%%
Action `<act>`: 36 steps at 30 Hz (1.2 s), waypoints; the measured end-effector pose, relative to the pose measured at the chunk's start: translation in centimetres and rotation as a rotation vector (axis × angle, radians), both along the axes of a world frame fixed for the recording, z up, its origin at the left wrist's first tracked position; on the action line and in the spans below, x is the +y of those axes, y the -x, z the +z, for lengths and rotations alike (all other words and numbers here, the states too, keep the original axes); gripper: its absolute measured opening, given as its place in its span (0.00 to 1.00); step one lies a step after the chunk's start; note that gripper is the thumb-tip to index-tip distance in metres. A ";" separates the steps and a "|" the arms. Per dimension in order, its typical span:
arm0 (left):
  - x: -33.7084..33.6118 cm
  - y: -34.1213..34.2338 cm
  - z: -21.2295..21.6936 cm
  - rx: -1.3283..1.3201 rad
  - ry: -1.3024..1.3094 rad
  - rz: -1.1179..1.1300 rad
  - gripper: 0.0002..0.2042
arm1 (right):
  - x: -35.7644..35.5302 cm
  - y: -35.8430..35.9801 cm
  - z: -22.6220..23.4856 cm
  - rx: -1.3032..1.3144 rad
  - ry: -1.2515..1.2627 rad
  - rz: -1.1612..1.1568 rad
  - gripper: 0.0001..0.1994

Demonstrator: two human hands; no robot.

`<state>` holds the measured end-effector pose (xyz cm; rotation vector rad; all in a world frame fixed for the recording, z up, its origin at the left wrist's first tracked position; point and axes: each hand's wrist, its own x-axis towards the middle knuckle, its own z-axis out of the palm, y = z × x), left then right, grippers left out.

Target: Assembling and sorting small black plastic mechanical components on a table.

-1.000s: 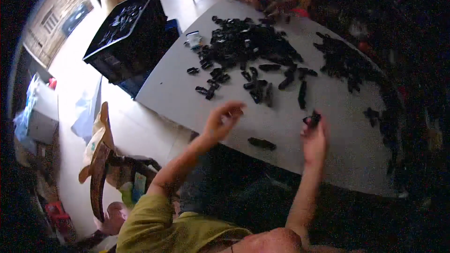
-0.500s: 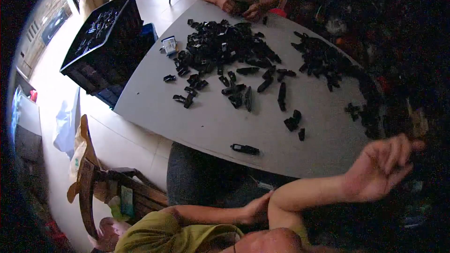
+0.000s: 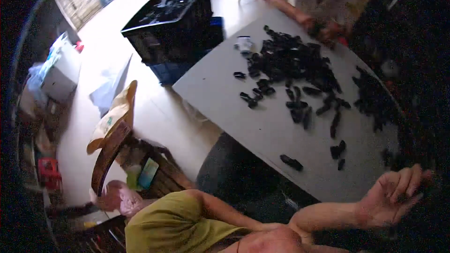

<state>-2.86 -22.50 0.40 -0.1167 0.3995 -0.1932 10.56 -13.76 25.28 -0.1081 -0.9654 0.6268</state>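
My right hand (image 3: 391, 197) is raised off the table's near right side, slightly blurred. Its fingers are apart and loosely bent, with nothing seen in them. My left forearm (image 3: 229, 213) crosses in front of me toward my right elbow; the fingers of the left hand are hidden there. A single long black plastic part (image 3: 291, 162) lies by the near edge of the grey-white table (image 3: 234, 107). Farther back sits a heap of black plastic parts (image 3: 295, 61), with several loose ones around it. A second group of black parts (image 3: 372, 98) lies along the right side.
Across the table a person's hands (image 3: 323, 30) are close together. A large black crate (image 3: 173, 42) full of dark parts stands left of the table. A small white box (image 3: 244, 44) rests near the heap. A wooden chair (image 3: 110, 154) with a cloth stands at my left.
The view has swung left, so the table and crate appear farther right. My right hand stays raised. My left hand, seen at my right elbow before, is now mostly hidden.
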 end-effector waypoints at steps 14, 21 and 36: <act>1.3 1.1 -1.4 -0.439 -0.380 -0.157 0.17 | -1.0 -2.4 -2.6 -0.012 0.218 -0.206 0.24; 13.2 4.9 3.3 -0.175 -1.933 0.264 0.05 | -1.0 -4.9 -11.4 -0.212 1.008 -0.690 0.17; 29.8 -2.0 5.6 0.612 -3.026 0.282 0.17 | -0.5 -3.2 -23.2 -0.638 1.249 -0.680 0.16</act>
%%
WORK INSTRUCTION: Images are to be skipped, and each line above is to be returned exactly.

TASK RESPONSE:
Action `<act>`: 36 steps at 30 Hz (1.2 s), waypoints; the measured end-effector pose, relative to the pose measured at the chunk's start: translation in centimetres and rotation as a rotation vector (axis × angle, radians), both along the axes of a world frame fixed for the recording, z up, its origin at the left wrist's first tracked position; on the action line and in the spans below, x is the +y of those axes, y the -x, z the +z, for lengths and rotations alike (all other words and numbers here, the states too, keep the original axes); gripper: its absolute measured opening, given as its place in its span (0.00 to 1.00); step one lies a step after the chunk's start; note that gripper is the thumb-tip to index-tip distance in metres. A ";" separates the steps and a "|" the arms. Per dimension in order, its typical span:
arm0 (left):
  - x: -33.7084..33.6118 cm
  - y: -34.1213..34.2338 cm
  - z: -21.2295..21.6936 cm
  - rx: -1.3283..1.3201 rad
  - ry: -1.3024..1.3094 rad
  - rz: -1.1179..1.1300 rad
  - gripper: 0.0002..0.2042
arm1 (right):
  - x: -35.7644..35.5302 cm
  - y: -35.8430..35.9801 cm
  - z: -22.6220..23.4856 cm
  - rx: -1.3032..1.3144 rad
  - ry: -1.2515..1.2627 rad
  - rz: -1.1612..1.1568 rad
  - gripper: 0.0001..0.1994

Demonstrator: two human hands; no robot.

`<state>` holds the measured end-effector pose (xyz cm; rotation vector rad; all in a world frame fixed for the recording, z up, its origin at the left wrist's first tracked position; point and axes: each hand's wrist, its own x-axis towards the middle knuckle, its own z-axis out of the palm, y = z × x), left then right, grippers left out.

Target: Assembling and sorting small black plastic mechanical components on a table.

-1.000s: 
-0.500s: 
+0.000s: 

<state>-2.86 -22.50 0.40 -0.1167 0.3995 -0.1932 10.56 -13.76 25.28 -0.1081 -0.9654 0.6268</state>
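My right hand (image 3: 391, 197) is raised off the table's near right side, slightly blurred. Its fingers are apart and loosely bent, with nothing seen in them. My left forearm (image 3: 229, 213) crosses in front of me toward my right elbow; the fingers of the left hand are hidden there. A single long black plastic part (image 3: 291, 162) lies by the near edge of the grey-white table (image 3: 234, 107). Farther back sits a heap of black plastic parts (image 3: 295, 61), with several loose ones around it. A second group of black parts (image 3: 372, 98) lies along the right side.
Across the table a person's hands (image 3: 323, 30) are close together. A large black crate (image 3: 173, 42) full of dark parts stands left of the table. A small white box (image 3: 244, 44) rests near the heap. A wooden chair (image 3: 110, 154) with a cloth stands at my left.
The view has swung left, so the table and crate appear farther right. My right hand stays raised. My left hand, seen at my right elbow before, is now mostly hidden.
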 end-effector waypoints at steps 14, 21 and 36: <act>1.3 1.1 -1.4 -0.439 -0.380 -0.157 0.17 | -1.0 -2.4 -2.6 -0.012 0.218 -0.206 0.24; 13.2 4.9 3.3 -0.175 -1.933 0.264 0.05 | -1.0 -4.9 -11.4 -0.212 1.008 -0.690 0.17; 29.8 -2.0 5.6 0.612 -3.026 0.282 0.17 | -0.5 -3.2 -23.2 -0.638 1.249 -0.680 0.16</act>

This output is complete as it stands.